The Corner

Politics & Policy

Trump, the Rule of Law, and Republicans

Gabriel Schoenfeld, writing in USA Today, excoriates the president for undermining the rule of law and criticizes his allies and supporters for abetting him.

Where are House Speaker Paul Ryan, Senate Majority Leader Mitch McConnell and Sen. Chuck Grassley, chairman of the Senate Judiciary Committee? Where are they as the rule of law is subverted, as ongoing criminal cases are publicly prejudged by the president, as the attorney general is demeaned by the president for following recusal rules, as the FBI is baselessly attacked, as sterling law-enforcement men such as James Comey and Robert Mueller are smeared while Roy Cohn, one of the worst scoundrels ever to pass the bar, is posthumously rehabilitated by the president? Deafening silence from them all.

But the Republican majority in Congress has done worse than turn a blind eye to gross irregularities. Keeping silent about appalling transgressions at the Justice Department, they are voluble about invented ones. The entirely ginned up set of accusations against Deputy FBI Director Andrew McCabe is one case in point. The criminal referral by Grassley and Sen. Lindsey Graham against Christopher Steele, the author of the “Trump dossier,” is another on a list too lengthy to include here.

I agree with some of this—the president should not be commenting on pending trials, for example—but not with most of it. I have no idea whether the criminal referral of Steele is for an “invented” transgression, and neither does Schoenfeld. If the senators uncovered evidence that the man lied to the FBI, they were right to make the referral.

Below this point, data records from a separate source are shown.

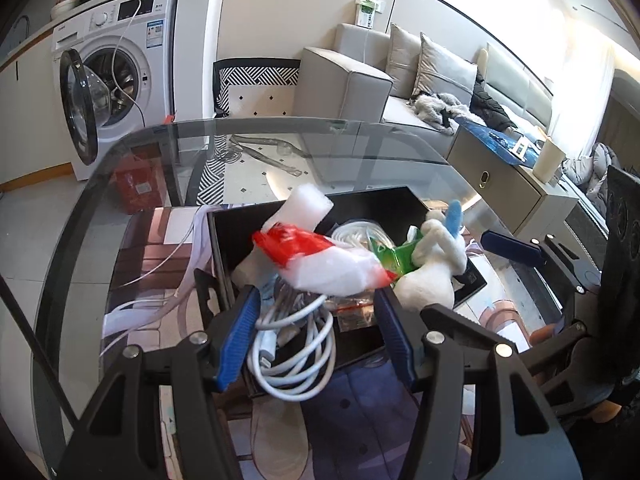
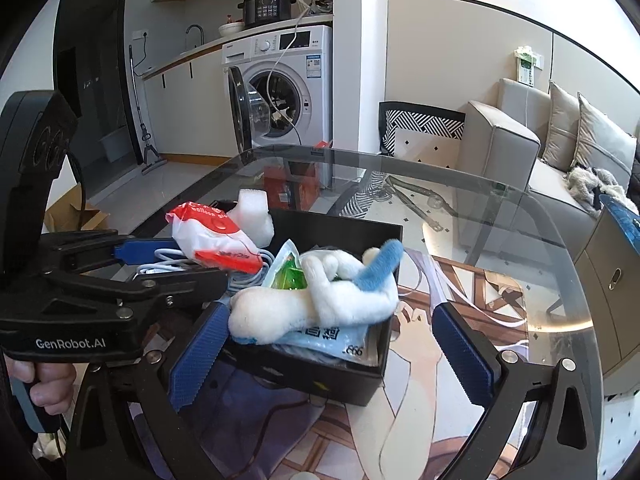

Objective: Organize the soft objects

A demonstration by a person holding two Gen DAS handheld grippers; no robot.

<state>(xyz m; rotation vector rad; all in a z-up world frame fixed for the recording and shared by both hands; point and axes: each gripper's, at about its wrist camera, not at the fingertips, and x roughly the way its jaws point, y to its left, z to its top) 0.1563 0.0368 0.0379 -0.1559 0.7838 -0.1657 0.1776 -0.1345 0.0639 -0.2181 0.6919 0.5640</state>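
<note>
A black open box stands on a glass table. In it lie a white plush toy with a blue part, a red-and-white soft packet, a white foam piece, a green packet, a coiled white cable and a light blue packet. My left gripper is open over the box, just below the red-and-white packet. My right gripper is open at the box's near side, around the plush toy.
The glass table's rounded edge runs behind the box. A washing machine with open door stands beyond, a grey sofa to the right. A red box sits on the floor under the glass.
</note>
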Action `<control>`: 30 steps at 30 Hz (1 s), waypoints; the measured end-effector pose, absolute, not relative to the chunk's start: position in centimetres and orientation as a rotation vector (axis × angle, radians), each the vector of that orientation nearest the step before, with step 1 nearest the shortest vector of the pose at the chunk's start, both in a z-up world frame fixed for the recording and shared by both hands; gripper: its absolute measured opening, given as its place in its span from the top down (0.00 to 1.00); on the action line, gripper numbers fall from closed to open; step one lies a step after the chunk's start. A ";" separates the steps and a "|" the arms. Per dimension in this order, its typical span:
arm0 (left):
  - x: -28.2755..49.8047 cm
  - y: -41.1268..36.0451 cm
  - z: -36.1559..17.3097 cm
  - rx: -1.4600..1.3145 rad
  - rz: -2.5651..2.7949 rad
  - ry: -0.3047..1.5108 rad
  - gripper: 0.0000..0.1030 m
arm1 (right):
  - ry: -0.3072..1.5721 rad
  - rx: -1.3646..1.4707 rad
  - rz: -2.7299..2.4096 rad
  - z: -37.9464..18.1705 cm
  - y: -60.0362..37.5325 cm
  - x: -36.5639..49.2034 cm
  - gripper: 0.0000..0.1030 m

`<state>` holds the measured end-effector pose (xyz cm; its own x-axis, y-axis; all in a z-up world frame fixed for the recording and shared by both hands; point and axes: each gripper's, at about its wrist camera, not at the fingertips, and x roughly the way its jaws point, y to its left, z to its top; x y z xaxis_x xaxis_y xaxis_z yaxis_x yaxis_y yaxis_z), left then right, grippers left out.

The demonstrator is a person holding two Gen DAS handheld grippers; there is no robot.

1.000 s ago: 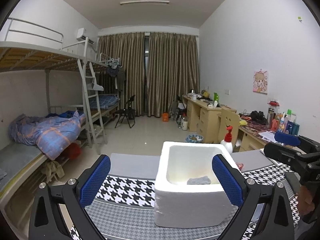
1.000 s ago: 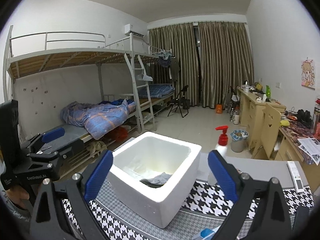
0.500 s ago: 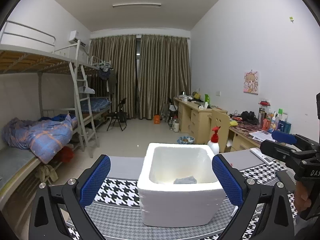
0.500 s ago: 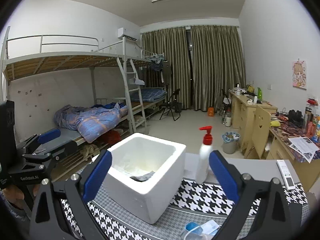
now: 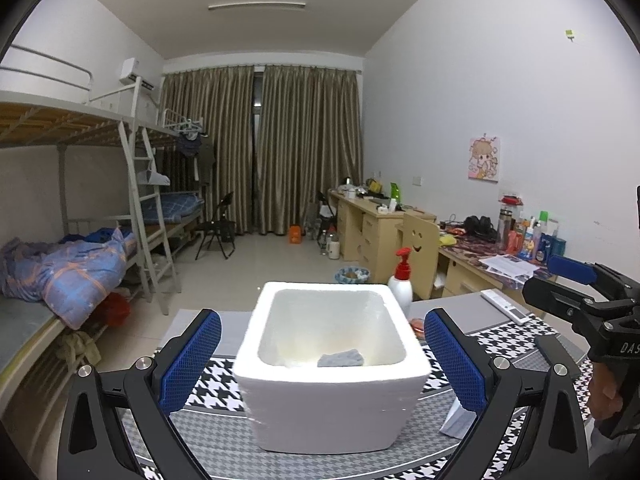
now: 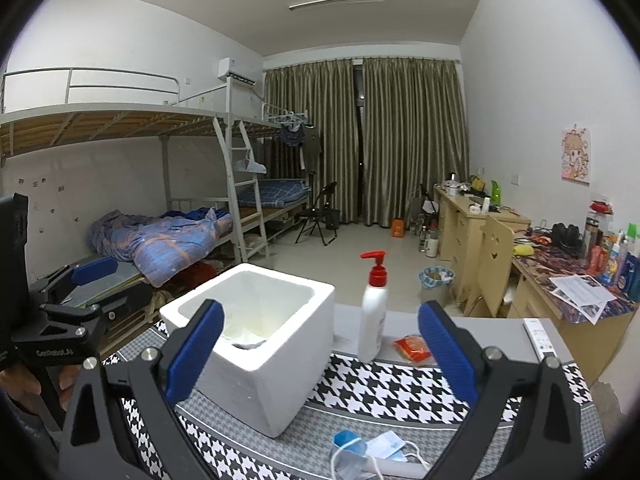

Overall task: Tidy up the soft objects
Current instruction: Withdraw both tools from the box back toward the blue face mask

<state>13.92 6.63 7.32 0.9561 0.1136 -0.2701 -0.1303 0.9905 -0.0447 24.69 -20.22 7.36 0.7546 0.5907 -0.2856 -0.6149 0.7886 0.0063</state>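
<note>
Left hand-held gripper (image 5: 322, 358) is hovering over the desk (image 5: 224, 436) with jaws spread wide and holding nothing; the foam box (image 5: 332, 396) is sitting between its fingers in view, not touched. A grey cloth (image 5: 341, 359) is lying on the box floor, toward the near wall. Right of the box, a pump bottle (image 6: 373, 320) is standing just beside it, and a red packet (image 6: 414, 349) is lying near the bottle's base. Right hand-held gripper (image 6: 316, 354) is likewise standing open and empty. A face mask (image 6: 374, 452) is lying on the desk at the near edge, below this gripper. Judgement: the mask appears to be the next soft item. Recommend lowering the right gripper onto the bunched fabric, not the thin ear loops, closing fully, then lifting clear of the box rim before releasing inside.
</note>
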 end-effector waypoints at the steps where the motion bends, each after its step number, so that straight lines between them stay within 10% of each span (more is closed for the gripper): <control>1: 14.0 6.4 7.3 -0.062 0.117 0.273 0.01 | 0.280 -0.088 0.653 7.4 -20.4 24.7 0.03; 30: 15.2 1.0 5.7 -0.039 -0.030 0.329 0.01 | 0.297 -0.085 0.561 6.5 -25.5 24.2 0.03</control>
<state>15.17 0.96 5.73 0.9459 -0.0359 -0.3224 0.0230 0.9988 -0.0436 24.22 -25.52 6.50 0.8052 0.5111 -0.3007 -0.5357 0.8444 0.0009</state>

Anyway, Schoenfeld continues:

But Republicans have evidently mastered the art of the Faustian deal. If the president gives them what they want, they will support him come what may, ignoring his trespasses on custom, decency and law.

“Donald Trump deserves thunderous acclaim from conservatives for his outstanding record of judicial appointments during his first year as president,” writes Ed Whelan at National Review, without devoting so much as a syllable to the assault on justice being carried out by a president who has dragged his career of grifting into the White House.

Well, since Whelan’s article was expressly about Trump’s judicial appointments, it is not especially surprising that he did not comment on other topics. Should Whelan have included a disclaimer saying that praise for the president’s judicial appointments is not to be construed as agreement with everything he has said about the Russia investigation? Or as support for his frequent dishonesty? At some point we have to count on our readers to be able to make elementary distinctions, even if some of them fail to do so.